I think very few people would say Wright is not a great hitter. His career slash line is .302/.382/.513, and his 2007 and 2008 seasons were superb 7.8 and 6.1 WAR, respectively, with 63 homers, 84 doubles and 49 stolen bases combined. Remember, Wright was only 25 years old at this time, and looked to be on the brink of becoming a perennial MVP candidate.
But then came two strange seasons. In 2009, Wright finished with 10 home runs, TEN, and not coincidentally the lowest slugging percentage of his career, while setting a career high in strikeouts. Very durable for the majority of his career, Wright missed 18 games that season, many coming after a scary incident involving a Matt Cain fastball and the side of Wright's head.
In 2010, Wright clubbed 29 homers but saw the rest of his stats go down. He was caught stealing 11 times for a pathetic 63% SB percentage. He got on base at a .354 clip, the lowest since his rookie season, thanks to a paltry 69 walks. And most famously, he struck out 161 times, a career high, though hardly Mark Reynolds-level K's.
Finally, this season Wright has spent more time on the disabled list than on the diamond. His weekend showed signs of life, six hits, including three doubles and his first homer since May. But his return comes at a time when the Mets look to be too far out to compete this year and building towards 2013 and beyond.

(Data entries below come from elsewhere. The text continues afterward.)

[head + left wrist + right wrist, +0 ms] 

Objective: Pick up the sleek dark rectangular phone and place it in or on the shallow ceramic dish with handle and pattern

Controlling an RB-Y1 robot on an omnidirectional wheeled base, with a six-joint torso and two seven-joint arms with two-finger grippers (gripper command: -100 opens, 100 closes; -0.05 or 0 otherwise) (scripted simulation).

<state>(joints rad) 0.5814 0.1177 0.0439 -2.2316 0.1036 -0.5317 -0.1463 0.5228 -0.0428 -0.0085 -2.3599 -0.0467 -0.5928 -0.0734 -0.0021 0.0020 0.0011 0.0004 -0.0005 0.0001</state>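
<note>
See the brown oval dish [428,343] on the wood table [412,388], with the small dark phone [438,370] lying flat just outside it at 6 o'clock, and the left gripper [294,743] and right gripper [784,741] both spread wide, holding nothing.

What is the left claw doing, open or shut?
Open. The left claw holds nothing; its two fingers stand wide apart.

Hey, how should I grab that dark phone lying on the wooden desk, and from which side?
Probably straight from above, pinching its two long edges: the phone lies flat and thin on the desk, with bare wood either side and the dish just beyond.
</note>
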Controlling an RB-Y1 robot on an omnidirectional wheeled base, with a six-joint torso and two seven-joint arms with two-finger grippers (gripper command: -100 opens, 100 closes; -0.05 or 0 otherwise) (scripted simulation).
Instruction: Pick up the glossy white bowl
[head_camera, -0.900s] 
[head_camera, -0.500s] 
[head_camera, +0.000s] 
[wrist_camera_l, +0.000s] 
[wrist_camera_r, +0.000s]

Does Wright figure into that plan?
Maybe this season was doomed from the start. Ghosts of chokes past still hung around the Citi Field locker room, having floated over from the parking lot that used to contain Shea Stadium. Johan Santana was out for at least half the season, and the ragtag pitching rotation had no chance against the Phillies big four or the Braves collection of arms or even the ageless wonder that is Livan Hernandez down in DC. But then Jose Reyes went supernova and Carlos Beltran had his best season since 2008 and weird things started happening, like the Mets staying afloat in a brutal division.
Maybe if Wright had stayed healthy and went back to 2008 with Beltran, this season would have turned out different. Maybe if Ike Davis had duplicated last years success, and Santana's shoulder hadn't disintegrated, the Mets could have made a real run. Instead, the Mets are locked in limbo and the future is not bright.
Watching them battle the Marlins this weekend, I found myself oddly envious. That team is poised to move into a new stadium with two big boppers in Mike Stanton and Gaby Sanchez, with solid contributors like Logan Morrison and John Buck and even the slumping Hanley Ramirez a threat to break out. The Braves have Freddie Freeman and Jason Heyward, plus the outstanding Brian McCann and a terrific collection of arms and a real shot at a post season berth. Even the Nationals have two superstars in the making in Stephen Strasburg and Bryce Harper, plus more young guys in the pipe.
The Mets don't have much on the horizon. Maybe Beltran will net some nice prospects, but beyond that there is no savior on the horizon. And Wright and Reyes (assuming he is resigned) will both be closer to 30 next season. The Braves, Marlins and Nats are running out 21 and 22 year-old kids who are oozing potential and make less than Jason Bay does combined.
What does this mean for Wright? He has been a great player in his career, but not in several years. Even at his best, he often gets overshadowed by that other third baseman up in the Bronx, or even Ryan Zimmerman in his own division. He is a slick fielder, but makes a lot of errors for a guy at a premiere defensive position (as evidenced by his two errors this weekend). He is a sublime hitter, but has gone through some weird slumps in his career. He has faced injuries, and he has faced constant questions from the media about his performance: was he tentative at the plate after getting hit in the head? Was he striking out so much because he was trying to carry the team? Does he hate playing in Citi Field?
With less than half the year left, Wright will have limited time to integrate himself back into a team that clearly belongs to Jose Reyes. He will try to build momentum for 2012, and focus on getting 100 percent healthy.
But I have a strange feeling that, with Wright's contract set to expire after 2012, he may be playing for his own job.